**Information shown:**
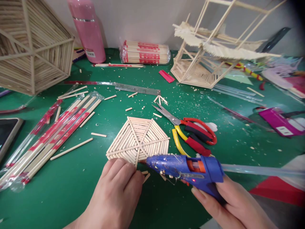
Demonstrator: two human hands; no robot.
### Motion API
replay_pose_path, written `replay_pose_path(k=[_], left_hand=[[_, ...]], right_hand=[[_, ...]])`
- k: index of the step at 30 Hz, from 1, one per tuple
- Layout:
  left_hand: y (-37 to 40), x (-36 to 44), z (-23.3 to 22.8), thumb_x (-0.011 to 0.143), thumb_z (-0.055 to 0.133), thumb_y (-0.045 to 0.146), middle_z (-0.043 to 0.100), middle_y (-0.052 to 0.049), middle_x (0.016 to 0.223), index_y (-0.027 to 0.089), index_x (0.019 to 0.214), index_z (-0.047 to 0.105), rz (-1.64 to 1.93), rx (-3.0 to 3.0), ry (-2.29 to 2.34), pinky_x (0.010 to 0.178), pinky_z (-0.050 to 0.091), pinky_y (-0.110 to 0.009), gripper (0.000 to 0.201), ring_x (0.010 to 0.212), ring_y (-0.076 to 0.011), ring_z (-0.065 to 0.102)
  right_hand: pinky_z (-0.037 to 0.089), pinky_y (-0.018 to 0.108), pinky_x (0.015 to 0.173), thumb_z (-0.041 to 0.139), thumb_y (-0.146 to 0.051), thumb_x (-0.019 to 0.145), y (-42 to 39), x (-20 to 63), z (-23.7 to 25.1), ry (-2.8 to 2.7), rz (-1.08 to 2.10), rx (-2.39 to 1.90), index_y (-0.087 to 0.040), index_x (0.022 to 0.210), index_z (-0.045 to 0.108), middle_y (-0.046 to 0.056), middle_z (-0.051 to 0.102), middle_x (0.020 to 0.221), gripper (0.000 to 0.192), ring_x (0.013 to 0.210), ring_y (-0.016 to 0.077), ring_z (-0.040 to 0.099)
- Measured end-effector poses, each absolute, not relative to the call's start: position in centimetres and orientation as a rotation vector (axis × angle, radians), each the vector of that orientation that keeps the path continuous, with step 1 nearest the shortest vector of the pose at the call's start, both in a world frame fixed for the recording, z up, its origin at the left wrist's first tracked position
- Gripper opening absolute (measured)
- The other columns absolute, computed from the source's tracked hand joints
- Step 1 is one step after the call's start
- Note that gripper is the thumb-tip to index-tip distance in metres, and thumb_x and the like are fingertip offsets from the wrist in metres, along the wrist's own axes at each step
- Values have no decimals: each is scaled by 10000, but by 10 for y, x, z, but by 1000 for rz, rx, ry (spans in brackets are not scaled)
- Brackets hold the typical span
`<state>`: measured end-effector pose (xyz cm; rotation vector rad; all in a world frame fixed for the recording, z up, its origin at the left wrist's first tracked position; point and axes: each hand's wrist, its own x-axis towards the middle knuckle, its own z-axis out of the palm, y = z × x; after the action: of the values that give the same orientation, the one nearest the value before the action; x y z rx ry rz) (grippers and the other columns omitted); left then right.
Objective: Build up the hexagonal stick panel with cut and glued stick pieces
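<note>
Closed at the near left edge of a hexagonal panel of wooden sticks (pixel 128 136), my left hand (pixel 119 187) grips it, though the fingertips are hidden. Crossing sticks run over the panel and meet near its middle. My right hand (pixel 228 200) is wrapped round the handle of a blue hot glue gun (pixel 176 165), whose small red light is lit. The gun's nozzle points left and reaches the panel's near edge. A clear glue stick (pixel 252 170) sticks out of the gun's back. Just beyond the gun lie scissors (pixel 176 119) and yellow-and-red-handled pliers (pixel 183 140).
Wrapped chopsticks (pixel 64 133) and cut sticks lie left on the green table (pixel 71 194). A larger stick panel (pixel 33 51), a pink bottle (pixel 88 31), a chopstick bundle (pixel 145 52) and a wooden frame model (pixel 202 60) stand behind. A phone (pixel 8 133) lies far left.
</note>
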<state>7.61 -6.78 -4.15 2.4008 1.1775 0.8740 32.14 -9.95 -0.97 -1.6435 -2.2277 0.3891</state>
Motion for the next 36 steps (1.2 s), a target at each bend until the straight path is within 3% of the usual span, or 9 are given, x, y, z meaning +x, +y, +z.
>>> replay_pose_path(k=[10,21,36], left_hand=[[-69,75,-42,861,441,92,545,-40,720,160,837,585,858,2390,1175,603,343,-338,162,674,-171,441],[-69,75,-43,855,443,80,533,-40,720,154,828,579,846,2390,1179,603,339,-340,158,675,-172,435],[-69,75,-41,863,440,91,526,-37,716,155,817,583,823,2396,1193,605,335,-340,162,676,-172,425]], right_hand=[[559,171,592,510,-335,846,-100,326,-11,-2238,449,-1653,-257,1179,522,24,709,872,342,708,166,696],[561,199,584,510,-384,845,-100,316,-8,-2106,495,-1729,-238,1086,589,35,702,816,292,695,176,682],[565,199,593,548,-319,817,-103,334,-12,-2200,468,-1693,-226,1151,558,43,712,879,347,727,192,696]])
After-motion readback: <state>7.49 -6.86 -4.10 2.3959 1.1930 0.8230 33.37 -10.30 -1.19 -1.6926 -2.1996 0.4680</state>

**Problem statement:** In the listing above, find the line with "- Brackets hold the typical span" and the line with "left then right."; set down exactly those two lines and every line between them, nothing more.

**Answer section:**
- Brackets hold the typical span
`<state>`: measured end-effector pose (xyz cm; rotation vector rad; all in a world frame fixed for the recording, z up, its origin at the left wrist's first tracked position; point and axes: each hand's wrist, its own x-axis towards the middle knuckle, its own z-axis out of the palm, y = z × x; after the action: of the values that give the same orientation, the one nearest the value before the action; x y z rx ry rz) (grippers and the other columns omitted); left then right.

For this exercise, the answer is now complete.